Security Strategy
The best time to start planning for securing your InterSystems IRIS® instance occurs before you perform the initial installation. The section Prepare for InterSystems Security describes some issues you should consider prior to installing InterSystems IRIS® instance. In general, for production systems, InterSystems recommends that you start with the highest possible level of security and then grant privileges only as required. A good place to start is by performing an installation with the initial security setting of Locked Down and then fine tuning from there.
Once you have installed InterSystems IRIS, or if you have already installed your instance, see Tighten Security for an Instance for guidance on ways you can restrict access to the instance and reduce the surface of attack. If you have performed the installation using the Locked Down initial security setting, some of the steps outlined here have already been done for you. However, you should still review its contents to learn additional steps you can take to tighten your instance.
The InterSystems IRIS Management Portal includes the Security Advisor, which provides a list of areas that should be examined for your instance to see if they should be tightened further. For each such area, the Security Advisor provides a handy link to the appropriate page in the Management Portal so that the related setting can be adjusted, if needed.

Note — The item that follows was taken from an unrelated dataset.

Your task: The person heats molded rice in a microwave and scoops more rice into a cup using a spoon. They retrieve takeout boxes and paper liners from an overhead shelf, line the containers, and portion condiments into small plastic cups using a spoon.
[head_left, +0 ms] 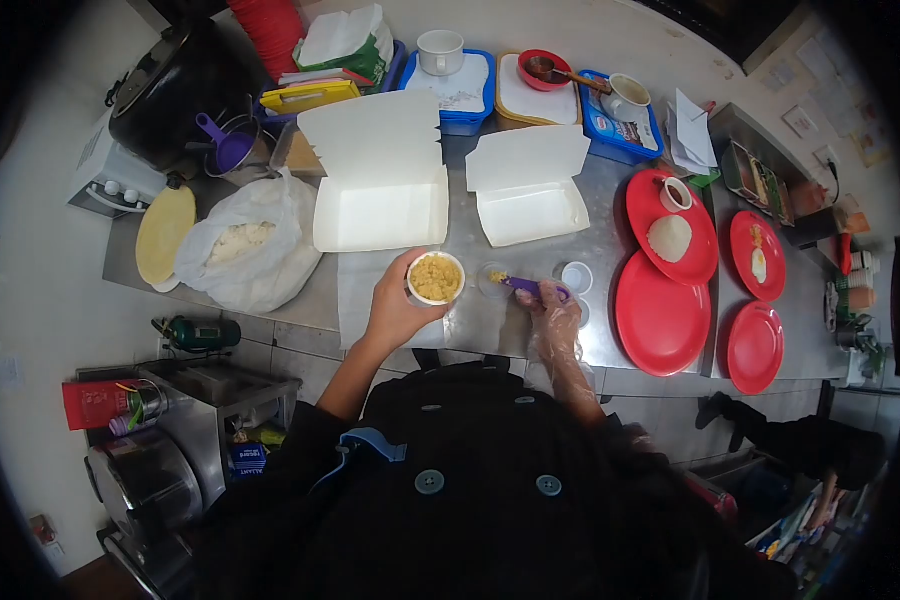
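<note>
My left hand [396, 304] is wrapped round a white cup [436, 278] filled with a yellow, crumbly food. In a clear plastic glove, my right hand [555, 318] grips a purple spoon [536, 288], its tip bearing a bit of the yellow food. That tip is over a small clear cup [492, 281] on the steel counter. Just beyond the right hand stands a small white cup [576, 277]. Two open white takeout boxes [381, 214] [533, 212] lie behind the hands.
A plastic bag of rice [255, 245] lies at the left. Red plates [663, 325] are at the right, one with a rice mound [669, 239]. Lidded tubs [460, 90] line the back wall. A person in dark clothes [820, 445] is at the far right.
</note>
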The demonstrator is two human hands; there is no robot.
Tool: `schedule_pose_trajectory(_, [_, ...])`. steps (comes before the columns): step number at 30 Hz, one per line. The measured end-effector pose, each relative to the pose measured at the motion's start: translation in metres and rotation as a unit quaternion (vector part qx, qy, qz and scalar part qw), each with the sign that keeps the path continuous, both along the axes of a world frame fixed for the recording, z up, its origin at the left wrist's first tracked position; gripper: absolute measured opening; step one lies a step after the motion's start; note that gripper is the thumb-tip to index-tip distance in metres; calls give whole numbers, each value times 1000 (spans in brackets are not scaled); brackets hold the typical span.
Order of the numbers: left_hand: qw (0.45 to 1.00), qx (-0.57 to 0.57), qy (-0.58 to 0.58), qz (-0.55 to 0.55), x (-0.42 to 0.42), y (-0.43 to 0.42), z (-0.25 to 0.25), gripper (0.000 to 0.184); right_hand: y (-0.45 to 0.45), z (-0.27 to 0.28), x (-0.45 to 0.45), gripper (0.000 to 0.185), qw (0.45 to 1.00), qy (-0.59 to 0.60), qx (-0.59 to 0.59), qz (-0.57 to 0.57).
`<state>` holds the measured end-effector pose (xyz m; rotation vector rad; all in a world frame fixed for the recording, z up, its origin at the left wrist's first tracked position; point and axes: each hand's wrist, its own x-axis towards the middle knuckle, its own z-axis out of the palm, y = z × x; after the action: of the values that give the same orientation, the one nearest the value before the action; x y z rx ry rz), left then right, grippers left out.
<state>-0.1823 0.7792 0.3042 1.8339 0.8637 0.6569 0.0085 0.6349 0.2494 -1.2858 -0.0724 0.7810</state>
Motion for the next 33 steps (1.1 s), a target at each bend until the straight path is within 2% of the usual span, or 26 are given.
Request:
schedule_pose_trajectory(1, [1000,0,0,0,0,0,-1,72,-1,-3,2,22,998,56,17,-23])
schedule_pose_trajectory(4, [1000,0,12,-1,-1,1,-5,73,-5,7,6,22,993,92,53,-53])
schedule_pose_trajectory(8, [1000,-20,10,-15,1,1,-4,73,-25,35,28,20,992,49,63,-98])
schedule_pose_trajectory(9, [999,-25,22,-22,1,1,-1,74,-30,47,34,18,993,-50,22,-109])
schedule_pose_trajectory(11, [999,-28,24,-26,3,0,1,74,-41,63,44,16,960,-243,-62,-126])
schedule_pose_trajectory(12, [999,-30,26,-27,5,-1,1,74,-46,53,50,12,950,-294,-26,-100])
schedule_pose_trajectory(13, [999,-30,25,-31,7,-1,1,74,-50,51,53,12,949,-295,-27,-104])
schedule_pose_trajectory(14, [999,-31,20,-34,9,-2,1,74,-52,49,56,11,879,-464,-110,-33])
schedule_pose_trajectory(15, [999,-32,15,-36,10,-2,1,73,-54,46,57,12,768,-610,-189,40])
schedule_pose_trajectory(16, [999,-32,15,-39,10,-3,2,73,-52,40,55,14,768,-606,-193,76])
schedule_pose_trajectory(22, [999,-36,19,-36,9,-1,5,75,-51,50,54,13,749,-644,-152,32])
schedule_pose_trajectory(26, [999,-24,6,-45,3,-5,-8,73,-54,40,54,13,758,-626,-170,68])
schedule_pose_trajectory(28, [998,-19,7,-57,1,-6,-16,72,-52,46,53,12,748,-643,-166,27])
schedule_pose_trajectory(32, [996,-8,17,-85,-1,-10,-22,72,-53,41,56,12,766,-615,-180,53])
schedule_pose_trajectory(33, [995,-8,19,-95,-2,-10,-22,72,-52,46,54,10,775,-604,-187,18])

Of course, running a secure system requires the hardening of attack surfaces apart from the InterSystems IRIS executable. InterSystems IRIS also uses other processes and resources that could be targets for malicious behavior. The section Secure InterSystems Processes and Operating-System Resources discusses these topics and provides guidelines for you to follow.
Lastly, the Checklist for Hardening Your Deployment is divided into a number of broader security categories, such as network, operating system, or web server, and provides a checklist for each category that your organization can use to harden your deployment as a whole.